Let's start off with an understanding that subduction is a pretty complex thing.  As complex as it is, we butted up with the concept in both our water cycle and carbon cycle topic pages and have been wanting to dive into it a bit more both times.  In researching the topic, a lot of the literature out there isn't exactly in layman's terms, so we'll do what we can to present what subduction is without oversimplifying the process.  With that said...
What if we told you the Earth was a giant robot?

Subduction-en.svg
By KDS4444 - Own work, CC BY-SA 4.0, Link

Layers of the Earth

Okay okay, before we unravel that question, it's probably worth reviewing a bit about how the Earth is constructed.  Our planet has 3 major layers: the crust, mantle, and core.  The mantle and core are comprised of 2 subsections, each having outer and inner layers.  The inner core is solid, making up a majority of the Earth's elemental composition and the outer core is liquid in nature.  Going up a layer we have the lower mantle which transitions into the upper mantle.  At the outermost parts of the upper mantle, we hit the Earth's crust.
It's at this meeting point between mantle and crust that we'll be exploring subduction.  What makes this phenomenon possible is the brittleness of the mantle where it meets with the crust.  If there wasn't a transitory section there, it'd likely be that the crust would melt under the pressure and temperature of the mantle.  This space between mantle and crust is characteristically unstable, yet stable enough for our planet to have a layer of crust!

What is Subduction

​So now we know where subduction is happening: between the mantle and crust.  We know that the mantle is ridiculously hot and pressurized, but there's a transitory layer where it meets the crust such that the crust isn't just consumed by the mantle.
The Earth is made of 3 primary layers: the crust, mantle, and core.

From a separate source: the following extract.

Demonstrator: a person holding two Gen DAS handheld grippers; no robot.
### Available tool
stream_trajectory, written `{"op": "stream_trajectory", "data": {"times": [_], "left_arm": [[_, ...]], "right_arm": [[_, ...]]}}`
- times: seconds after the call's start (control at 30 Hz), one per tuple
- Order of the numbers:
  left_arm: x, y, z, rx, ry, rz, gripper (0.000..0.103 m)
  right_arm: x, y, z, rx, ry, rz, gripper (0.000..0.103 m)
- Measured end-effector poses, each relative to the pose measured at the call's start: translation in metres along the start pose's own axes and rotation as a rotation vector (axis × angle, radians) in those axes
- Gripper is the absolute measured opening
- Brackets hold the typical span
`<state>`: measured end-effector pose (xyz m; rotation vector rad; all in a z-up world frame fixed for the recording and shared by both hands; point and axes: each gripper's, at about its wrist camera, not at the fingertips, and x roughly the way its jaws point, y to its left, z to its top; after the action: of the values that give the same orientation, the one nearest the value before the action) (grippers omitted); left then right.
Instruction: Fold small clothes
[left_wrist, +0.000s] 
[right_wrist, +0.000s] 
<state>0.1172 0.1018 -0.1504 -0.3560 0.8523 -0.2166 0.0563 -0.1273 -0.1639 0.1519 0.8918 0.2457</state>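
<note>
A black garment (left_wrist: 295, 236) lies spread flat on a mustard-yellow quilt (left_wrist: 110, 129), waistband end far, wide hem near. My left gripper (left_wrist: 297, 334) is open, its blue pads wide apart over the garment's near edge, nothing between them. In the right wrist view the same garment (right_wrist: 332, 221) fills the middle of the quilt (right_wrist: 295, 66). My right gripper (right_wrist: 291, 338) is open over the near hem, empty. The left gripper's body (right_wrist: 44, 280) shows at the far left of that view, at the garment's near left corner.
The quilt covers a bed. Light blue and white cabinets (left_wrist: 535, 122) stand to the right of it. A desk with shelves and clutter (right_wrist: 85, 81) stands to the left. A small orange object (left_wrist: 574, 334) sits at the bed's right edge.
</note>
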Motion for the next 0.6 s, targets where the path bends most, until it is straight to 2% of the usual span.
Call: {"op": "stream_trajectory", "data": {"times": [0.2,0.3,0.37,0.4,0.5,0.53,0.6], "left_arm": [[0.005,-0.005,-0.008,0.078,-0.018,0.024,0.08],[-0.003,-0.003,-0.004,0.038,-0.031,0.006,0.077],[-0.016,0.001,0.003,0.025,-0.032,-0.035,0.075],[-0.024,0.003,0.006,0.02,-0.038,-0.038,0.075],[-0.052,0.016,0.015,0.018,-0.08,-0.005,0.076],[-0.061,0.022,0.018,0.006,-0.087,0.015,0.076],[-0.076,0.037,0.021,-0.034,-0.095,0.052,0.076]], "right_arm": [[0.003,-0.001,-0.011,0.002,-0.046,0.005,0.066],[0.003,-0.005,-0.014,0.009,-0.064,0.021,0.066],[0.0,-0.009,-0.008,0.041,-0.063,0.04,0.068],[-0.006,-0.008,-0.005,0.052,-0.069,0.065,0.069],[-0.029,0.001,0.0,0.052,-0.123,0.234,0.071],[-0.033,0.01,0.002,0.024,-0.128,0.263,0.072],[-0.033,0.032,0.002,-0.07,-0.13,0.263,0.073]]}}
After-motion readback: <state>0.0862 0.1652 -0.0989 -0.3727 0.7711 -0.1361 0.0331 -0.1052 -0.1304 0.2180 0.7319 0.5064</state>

​Subduction is a process that occurs where the crust and mantle meet.
Or is it?

​The way the Earth's crust is formed is in sections known as plates.  You might remember learning about this concept as tectonic plates.  You might also have learned that these plate tectonics are what form our continents and what makes them move.  This is true, and the reason that happens is subduction!
Where tectonic plates meet, one of the oceanic plates will always be pulled into the mantle.  That's subduction!
Where these plates meet are called subduction zones.  Since the Earth's crust isn't one contiguous piece of land, how they meet is integral to how the planet functions.  In all of these zones, one piece of the plates is pushed under the plate it is butting up against.  If you remember our review of the Earth's structure, where does that mean the crust is being pushed into?  That's right, the mantle!

In these acute angles where the crust enters the mantle under adjacent plates, the basaltic composition of the oceanic lithosphere (the plate that is under the ocean), undergoes a slow change in composition to eclogite, a metamorphic mineral.  The characteristics of this rock give the ocean plate a negative buoyancy, or a downward push, that lets the crust "slide" into the mantle. 

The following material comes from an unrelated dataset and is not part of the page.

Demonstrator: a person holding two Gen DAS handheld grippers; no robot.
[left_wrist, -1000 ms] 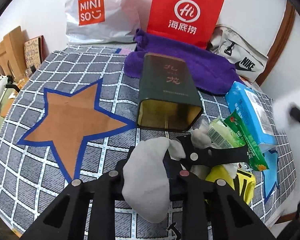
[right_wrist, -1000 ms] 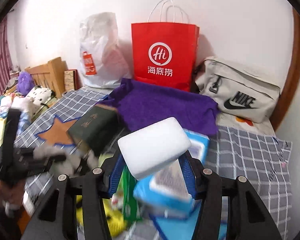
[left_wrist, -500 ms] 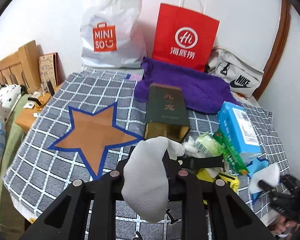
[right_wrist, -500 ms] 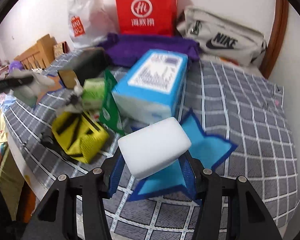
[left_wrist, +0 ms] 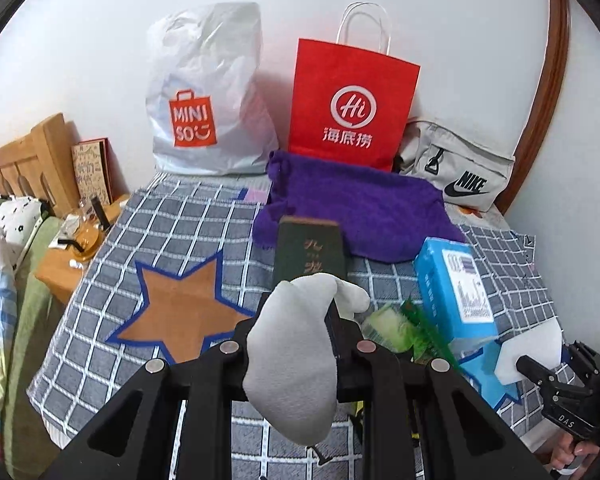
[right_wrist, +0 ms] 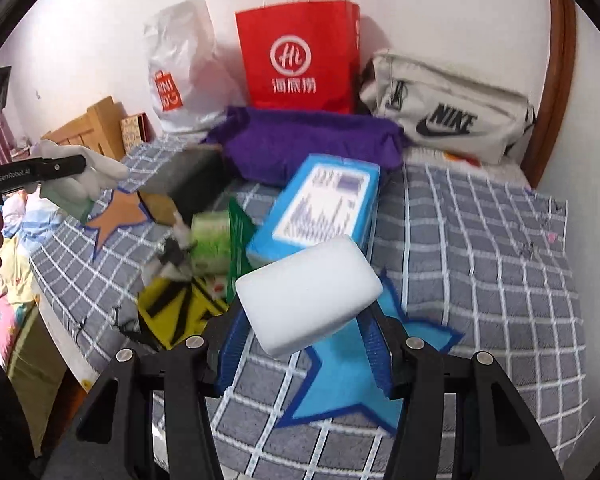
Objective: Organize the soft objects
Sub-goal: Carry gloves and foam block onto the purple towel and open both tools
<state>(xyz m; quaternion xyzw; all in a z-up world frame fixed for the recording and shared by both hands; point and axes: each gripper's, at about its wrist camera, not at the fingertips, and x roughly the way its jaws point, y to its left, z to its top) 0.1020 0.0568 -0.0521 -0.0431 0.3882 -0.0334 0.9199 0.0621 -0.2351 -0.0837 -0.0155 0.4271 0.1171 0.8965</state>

Roles in Water & Carbon Cycles

Subduction is how the water and carbon cycles interact with the mantle.  The ocean plate's mineral composition is highly hydrous, or made of elements that break down into water.  Under the temperature and pressure of the mantle, these minerals are transformed into water, though in a supercritical state.  In this state, the water hits temperatures and pressures that can cause the subducted crust to melt into magma, which in turn form diapirs.  These diapirs push the magma up to the continental crust.  When these magma highways find brittle parts of the crust, they can push up through the plate, forming various thermal features, such as volcanoes.  These features are how water can be cycled back out of the mantle.
The carbon content of the ocean crust is also recycled into the mantle at a certain depth.  While this deep cycle isn't particularly well-defined, we do know that carbon can enter a gaseous state when cycled through the mantle.  Piggy-backing off of the thermal features created in the deep water cycle, carbon can also find its way out of the mantle in the same manner.

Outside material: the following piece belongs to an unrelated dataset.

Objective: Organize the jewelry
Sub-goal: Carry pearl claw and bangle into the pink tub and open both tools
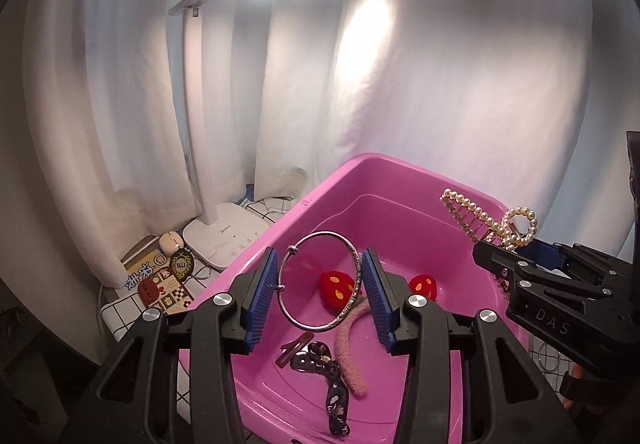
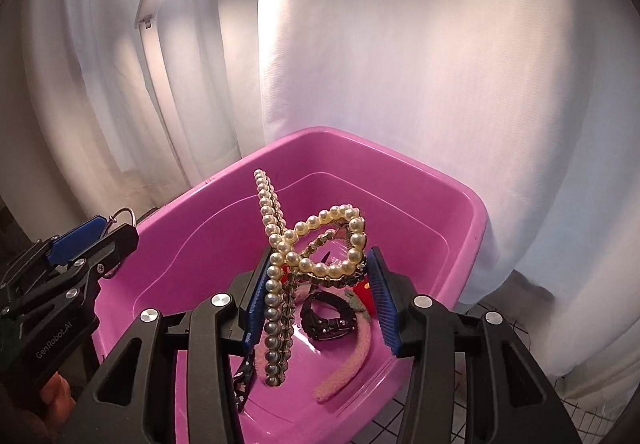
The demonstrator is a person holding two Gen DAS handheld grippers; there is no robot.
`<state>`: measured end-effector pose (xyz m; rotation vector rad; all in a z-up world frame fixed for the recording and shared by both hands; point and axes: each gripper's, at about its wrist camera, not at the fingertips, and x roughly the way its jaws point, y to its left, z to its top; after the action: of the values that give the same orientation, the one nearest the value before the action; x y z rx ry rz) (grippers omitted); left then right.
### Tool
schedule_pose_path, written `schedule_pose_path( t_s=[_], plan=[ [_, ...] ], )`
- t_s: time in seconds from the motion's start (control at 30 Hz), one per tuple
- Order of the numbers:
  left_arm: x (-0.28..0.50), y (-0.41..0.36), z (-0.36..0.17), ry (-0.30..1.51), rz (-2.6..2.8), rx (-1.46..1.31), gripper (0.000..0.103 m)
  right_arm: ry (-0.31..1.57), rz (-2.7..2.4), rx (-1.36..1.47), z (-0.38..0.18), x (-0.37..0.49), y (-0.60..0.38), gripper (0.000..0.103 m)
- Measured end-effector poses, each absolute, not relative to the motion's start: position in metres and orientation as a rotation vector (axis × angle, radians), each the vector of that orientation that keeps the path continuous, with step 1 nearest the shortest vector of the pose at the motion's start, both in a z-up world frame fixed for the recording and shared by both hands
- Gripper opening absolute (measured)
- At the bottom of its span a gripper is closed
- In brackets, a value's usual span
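Carrying 2 pieces over the pink tub (image 1: 320, 196): left hand-held gripper (image 1: 320, 284) gripping bangle (image 1: 320, 280), right hand-held gripper (image 2: 318, 296) clamping pearl clip (image 2: 316, 244). Next: lowering, releasing inside, avoiding tangles.

Bangle (image 1: 320, 280) between left gripper (image 1: 320, 298) jaws, above tub (image 1: 280, 228). Below jaws, in tub: fuzzy headband (image 1: 352, 356), dark hair clip (image 1: 334, 384), two plush clips (image 1: 338, 289). Pearl hair claw (image 2: 312, 256) between right gripper (image 2: 318, 304) jaws. Lamp base (image 1: 224, 234) left, behind tub.

Pearl clip (image 2: 316, 244) between right tongs (image 2: 320, 308)
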<state>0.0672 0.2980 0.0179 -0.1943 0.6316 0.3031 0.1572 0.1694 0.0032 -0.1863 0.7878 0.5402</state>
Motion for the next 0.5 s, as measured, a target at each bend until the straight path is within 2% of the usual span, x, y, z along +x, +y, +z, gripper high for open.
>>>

​While water and carbon are cycled into the mantle, we don't generally consider this a part of the traditional cycles that take place above the lithosphere.  When elements find their way into the mantle, they aren't able to be interacted with by forces above the mantle.  As such, the elements don't cycle out of the mantle without the mantle giving it back on its own.  To distinguish these parts of the traditional cycles, they are referred to as "deep" cycles.
Water that enters the mantle enters a supercritical state and creates "magma highways" called diapirs which may someday become volcanoes!

Impacts on the Planet

Since first realizing that subduction was a thing, humans have found that it is probably one of greatest potential threats to living things on the planet.  In stark contrast, we also understand that this process is likely one of the most important systems that allow the Earth to be...well...the Earth.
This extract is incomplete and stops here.